7 thoughts on “Should Microsoft Buy Big Switch?

    • Eh, it’s Friday. I’ll bite.

      So, you’re telling me that the solution that Microsoft has come up with is vastly superior to everything on the market. I took a look at the above video and a lot of other documentation (that’s what we analysts do). You know what I saw? A virtual overlay network. Where have I heard that one before? Oh yes. From VMware.

      VMware NSX has market share right now even in beta trials. People are talking about how they’re going to integrate with it. It’s based on Martin Casado’s work with OpenFlow at Nicira. That means it’s at least somewhat geared toward interoperability. VxLAN appears to have won the format battle over NVGRE for the near term. People are falling all over themselves to build in support for VxLAN decap. Other than Cisco, I can’t find anyone that is trying to decap NVGRE.

      Microsoft’s site talks quite a bit about how the overlay functions. They also talk a lot about integrating with Cisco’s ACI. That’s where the payoff comes for them. Ask any networking engineer, architect, or CIO to name the two biggest players in SDN right now. If the answers aren’t NSX and ACI I would be shocked. The more hooked in people might give OpenFlow/OpenDaylight in the #3 position. Microsoft has to integrate with a bigger player to gain any traction in the market.

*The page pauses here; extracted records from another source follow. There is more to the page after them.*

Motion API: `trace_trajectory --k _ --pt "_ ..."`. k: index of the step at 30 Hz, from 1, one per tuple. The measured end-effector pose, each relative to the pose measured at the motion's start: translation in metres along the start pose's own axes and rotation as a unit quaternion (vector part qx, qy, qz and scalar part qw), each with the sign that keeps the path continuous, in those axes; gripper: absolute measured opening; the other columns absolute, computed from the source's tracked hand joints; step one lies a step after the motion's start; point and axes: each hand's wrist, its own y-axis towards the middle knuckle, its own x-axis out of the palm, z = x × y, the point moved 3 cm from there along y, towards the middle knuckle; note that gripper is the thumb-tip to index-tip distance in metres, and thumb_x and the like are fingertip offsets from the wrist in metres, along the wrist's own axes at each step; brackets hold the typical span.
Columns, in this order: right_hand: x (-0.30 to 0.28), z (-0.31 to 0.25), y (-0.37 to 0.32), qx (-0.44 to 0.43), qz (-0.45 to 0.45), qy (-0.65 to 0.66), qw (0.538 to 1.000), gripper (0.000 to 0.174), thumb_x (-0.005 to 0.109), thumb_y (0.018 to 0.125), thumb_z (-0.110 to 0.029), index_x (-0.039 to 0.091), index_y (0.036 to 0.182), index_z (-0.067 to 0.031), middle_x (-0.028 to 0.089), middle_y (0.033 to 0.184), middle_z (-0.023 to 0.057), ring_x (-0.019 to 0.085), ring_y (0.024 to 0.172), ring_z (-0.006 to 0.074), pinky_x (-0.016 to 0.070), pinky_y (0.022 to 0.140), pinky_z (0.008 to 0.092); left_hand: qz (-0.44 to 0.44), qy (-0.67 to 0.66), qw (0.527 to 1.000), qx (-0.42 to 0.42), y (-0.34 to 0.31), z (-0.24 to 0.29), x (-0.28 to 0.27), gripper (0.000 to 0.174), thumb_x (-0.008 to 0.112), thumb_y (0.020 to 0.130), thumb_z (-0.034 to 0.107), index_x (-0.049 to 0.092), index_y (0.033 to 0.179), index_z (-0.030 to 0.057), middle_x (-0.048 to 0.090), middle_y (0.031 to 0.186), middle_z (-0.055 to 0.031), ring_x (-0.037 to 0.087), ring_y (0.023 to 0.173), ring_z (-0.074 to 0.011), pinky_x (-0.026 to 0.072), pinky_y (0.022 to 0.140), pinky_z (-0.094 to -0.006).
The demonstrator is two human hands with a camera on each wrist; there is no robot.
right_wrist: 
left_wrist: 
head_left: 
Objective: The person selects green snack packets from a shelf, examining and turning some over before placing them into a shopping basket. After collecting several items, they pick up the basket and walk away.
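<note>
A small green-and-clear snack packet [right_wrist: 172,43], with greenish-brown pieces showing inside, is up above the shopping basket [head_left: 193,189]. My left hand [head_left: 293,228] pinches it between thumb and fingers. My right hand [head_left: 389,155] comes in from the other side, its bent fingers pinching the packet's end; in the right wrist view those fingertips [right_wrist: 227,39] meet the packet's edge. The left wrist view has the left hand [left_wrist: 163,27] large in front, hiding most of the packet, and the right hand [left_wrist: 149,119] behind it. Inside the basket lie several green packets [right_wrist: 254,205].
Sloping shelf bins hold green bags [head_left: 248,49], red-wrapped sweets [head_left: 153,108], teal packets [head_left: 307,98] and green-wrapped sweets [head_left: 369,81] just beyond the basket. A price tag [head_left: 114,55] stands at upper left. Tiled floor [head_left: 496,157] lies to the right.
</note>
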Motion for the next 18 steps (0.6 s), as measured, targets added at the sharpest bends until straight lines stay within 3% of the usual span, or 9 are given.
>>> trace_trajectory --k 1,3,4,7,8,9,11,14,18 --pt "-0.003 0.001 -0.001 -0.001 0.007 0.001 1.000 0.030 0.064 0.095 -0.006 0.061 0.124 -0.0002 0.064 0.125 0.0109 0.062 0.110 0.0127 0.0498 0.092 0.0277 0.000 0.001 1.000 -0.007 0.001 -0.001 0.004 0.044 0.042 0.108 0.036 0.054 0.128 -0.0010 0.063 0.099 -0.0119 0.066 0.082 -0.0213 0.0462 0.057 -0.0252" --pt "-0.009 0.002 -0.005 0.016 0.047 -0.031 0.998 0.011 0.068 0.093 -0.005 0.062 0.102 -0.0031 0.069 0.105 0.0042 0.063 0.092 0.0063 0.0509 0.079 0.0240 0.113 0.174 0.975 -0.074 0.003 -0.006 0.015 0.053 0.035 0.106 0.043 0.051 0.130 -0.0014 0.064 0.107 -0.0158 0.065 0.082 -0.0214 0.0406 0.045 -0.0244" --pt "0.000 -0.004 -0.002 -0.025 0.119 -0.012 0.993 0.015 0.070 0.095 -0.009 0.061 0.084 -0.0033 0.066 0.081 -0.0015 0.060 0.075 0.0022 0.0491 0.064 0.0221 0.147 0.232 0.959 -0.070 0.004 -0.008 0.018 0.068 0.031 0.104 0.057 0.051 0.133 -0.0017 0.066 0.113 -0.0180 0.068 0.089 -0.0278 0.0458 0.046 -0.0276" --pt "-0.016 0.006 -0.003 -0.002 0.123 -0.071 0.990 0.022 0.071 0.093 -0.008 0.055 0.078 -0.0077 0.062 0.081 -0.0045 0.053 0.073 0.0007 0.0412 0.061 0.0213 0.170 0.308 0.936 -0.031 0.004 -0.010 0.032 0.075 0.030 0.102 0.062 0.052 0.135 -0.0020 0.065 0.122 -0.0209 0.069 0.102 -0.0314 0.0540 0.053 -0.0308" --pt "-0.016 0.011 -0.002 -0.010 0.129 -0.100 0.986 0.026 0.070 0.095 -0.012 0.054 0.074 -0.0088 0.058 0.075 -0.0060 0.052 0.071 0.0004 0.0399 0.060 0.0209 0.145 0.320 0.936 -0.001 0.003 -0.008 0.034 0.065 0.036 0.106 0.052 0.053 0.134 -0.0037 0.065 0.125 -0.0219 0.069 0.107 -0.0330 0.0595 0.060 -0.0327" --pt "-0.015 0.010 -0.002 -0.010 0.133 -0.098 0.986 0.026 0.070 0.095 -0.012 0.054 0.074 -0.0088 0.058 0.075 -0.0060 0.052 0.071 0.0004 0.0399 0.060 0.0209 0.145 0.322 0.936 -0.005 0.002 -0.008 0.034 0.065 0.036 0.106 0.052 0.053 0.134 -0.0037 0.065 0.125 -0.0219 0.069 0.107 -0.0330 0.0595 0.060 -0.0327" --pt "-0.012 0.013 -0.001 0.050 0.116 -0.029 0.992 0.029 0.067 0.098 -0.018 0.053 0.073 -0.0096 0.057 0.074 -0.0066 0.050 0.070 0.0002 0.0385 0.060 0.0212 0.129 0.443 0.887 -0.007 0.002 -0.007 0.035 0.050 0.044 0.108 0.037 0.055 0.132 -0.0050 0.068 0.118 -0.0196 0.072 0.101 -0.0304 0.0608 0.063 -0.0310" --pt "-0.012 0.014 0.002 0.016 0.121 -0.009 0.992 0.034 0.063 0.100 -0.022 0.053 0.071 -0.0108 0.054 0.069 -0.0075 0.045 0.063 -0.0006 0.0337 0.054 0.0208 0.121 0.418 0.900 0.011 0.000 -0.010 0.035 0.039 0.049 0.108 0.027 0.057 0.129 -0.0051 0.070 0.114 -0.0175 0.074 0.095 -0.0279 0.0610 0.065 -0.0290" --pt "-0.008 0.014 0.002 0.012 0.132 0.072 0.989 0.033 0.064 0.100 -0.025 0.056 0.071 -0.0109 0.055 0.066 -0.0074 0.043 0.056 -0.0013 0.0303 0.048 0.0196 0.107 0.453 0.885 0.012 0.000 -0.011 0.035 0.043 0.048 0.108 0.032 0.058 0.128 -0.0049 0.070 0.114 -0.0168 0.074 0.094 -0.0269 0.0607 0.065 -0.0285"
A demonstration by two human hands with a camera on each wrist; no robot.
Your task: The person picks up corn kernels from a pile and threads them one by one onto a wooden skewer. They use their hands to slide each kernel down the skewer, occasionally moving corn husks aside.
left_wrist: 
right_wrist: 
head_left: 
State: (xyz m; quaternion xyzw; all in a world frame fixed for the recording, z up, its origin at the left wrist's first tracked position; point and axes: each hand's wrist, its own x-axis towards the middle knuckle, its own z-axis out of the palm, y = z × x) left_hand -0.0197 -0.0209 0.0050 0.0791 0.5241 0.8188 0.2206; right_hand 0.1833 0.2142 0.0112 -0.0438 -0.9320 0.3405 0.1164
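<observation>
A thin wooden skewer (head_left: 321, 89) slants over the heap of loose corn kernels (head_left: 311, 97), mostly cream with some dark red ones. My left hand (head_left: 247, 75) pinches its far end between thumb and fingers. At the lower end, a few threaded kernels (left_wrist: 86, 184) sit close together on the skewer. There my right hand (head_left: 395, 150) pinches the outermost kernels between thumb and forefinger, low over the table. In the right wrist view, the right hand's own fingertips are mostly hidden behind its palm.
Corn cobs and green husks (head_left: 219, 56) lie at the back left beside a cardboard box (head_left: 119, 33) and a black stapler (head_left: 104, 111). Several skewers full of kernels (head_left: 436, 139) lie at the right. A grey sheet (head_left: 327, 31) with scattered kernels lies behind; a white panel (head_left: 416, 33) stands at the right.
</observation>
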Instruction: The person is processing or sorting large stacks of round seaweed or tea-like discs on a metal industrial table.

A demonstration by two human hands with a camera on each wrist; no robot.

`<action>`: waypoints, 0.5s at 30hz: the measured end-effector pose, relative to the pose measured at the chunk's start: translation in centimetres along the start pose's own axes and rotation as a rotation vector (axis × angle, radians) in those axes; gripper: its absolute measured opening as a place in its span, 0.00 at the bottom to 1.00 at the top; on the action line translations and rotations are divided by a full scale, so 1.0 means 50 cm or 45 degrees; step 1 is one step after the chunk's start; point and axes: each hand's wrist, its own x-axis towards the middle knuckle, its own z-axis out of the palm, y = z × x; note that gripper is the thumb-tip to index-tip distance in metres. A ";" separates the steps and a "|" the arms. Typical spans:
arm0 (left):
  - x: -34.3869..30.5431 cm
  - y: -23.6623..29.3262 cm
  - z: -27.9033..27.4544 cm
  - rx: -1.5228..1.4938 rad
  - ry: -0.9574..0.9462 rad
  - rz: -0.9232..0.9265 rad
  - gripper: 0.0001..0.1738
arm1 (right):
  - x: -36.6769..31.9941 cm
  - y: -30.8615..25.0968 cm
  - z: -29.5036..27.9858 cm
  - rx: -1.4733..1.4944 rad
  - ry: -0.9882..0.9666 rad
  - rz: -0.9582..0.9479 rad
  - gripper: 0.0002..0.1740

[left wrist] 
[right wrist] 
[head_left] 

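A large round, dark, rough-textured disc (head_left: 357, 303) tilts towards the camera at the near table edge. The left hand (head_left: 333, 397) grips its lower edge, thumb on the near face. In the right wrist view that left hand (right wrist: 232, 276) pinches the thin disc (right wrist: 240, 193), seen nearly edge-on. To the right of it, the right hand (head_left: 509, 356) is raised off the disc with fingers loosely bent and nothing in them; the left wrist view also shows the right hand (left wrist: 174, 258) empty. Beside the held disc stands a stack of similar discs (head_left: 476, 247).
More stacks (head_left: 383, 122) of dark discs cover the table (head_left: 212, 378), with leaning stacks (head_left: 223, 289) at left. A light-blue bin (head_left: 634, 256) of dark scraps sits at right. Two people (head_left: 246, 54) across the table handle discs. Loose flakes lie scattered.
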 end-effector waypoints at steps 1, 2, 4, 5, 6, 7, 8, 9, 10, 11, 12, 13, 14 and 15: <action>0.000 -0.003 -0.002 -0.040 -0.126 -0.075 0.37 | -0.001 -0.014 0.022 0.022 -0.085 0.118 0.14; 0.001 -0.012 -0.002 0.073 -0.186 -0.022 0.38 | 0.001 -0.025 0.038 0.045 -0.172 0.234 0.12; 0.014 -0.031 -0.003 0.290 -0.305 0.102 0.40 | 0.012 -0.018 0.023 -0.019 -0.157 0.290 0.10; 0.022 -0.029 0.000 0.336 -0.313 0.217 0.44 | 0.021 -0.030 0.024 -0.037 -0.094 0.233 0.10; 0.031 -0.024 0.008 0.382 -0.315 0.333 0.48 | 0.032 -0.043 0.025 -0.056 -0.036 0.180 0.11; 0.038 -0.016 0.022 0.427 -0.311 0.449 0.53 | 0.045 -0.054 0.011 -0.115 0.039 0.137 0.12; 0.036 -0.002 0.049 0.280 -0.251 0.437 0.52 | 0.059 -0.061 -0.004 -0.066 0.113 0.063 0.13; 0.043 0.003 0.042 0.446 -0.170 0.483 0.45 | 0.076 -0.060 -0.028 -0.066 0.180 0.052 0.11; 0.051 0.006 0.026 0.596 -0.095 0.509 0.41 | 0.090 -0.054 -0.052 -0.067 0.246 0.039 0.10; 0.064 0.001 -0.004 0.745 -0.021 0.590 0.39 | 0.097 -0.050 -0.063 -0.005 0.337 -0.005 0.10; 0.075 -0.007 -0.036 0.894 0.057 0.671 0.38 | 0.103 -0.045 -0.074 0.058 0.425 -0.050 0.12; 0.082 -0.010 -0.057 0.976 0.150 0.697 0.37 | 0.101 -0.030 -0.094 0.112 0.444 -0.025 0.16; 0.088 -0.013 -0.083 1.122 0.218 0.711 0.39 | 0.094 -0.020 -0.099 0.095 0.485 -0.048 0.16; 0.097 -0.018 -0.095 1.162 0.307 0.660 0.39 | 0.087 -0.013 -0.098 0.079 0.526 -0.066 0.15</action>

      Hyper-V is just like Betamax. It’s a very good (if not superior) platform that very few people are using. Why? Because the other guys have better marketing. They are looking at the problem from a different perspective. They aren’t server people building a virtualization platform that has networking parts. They are virtualization people building a networking platform that just happens to virtualize servers too. Without integrating with ACI, very few people are going to take a hard look at the overlay in Hyper-V. Sure, they’ll run it if they are a 100% MS shop. But, if there are any other hypervisors, like KVM or VMware, the advantages of the Hyper-V solution become very murky. Note this isn’t just a Microsoft issue, it’s a VMware issue too.

      Buying Big Switch would have given them an integration point further down the stack. They wouldn’t have to partner with Cisco to gain insight below the hypervisor and the overlay network it creates. Big Switch has the talent to build down past the visibility event horizon that VMware and Microsoft have created for server admins doing networking. Maybe MS has some smart people. Maybe NVGRE will win out in the end. If MS doesn’t allow people to start finding ways to integrate it with platforms like OpenDaylight or open up the SDN solution to integrate across platforms, they’re going to find that people will choose VMware for full stack integration across all systems. That’s an advantage that can’t be countered by giving away the hypervisor for nothing to you existing customers.

      Take that for what it’s worth. It’s just my analysis.

        • Tommy, it’s entirely possible that Mr Nerd is in fact totally wrong in his analysis, and you clearly believe that to be the case. Rather than the trolling you’re currently doing, it would be nice to actually hear your perspective so that we can hear a different viewpoint. That way there’s something to discuss and we might all learn something.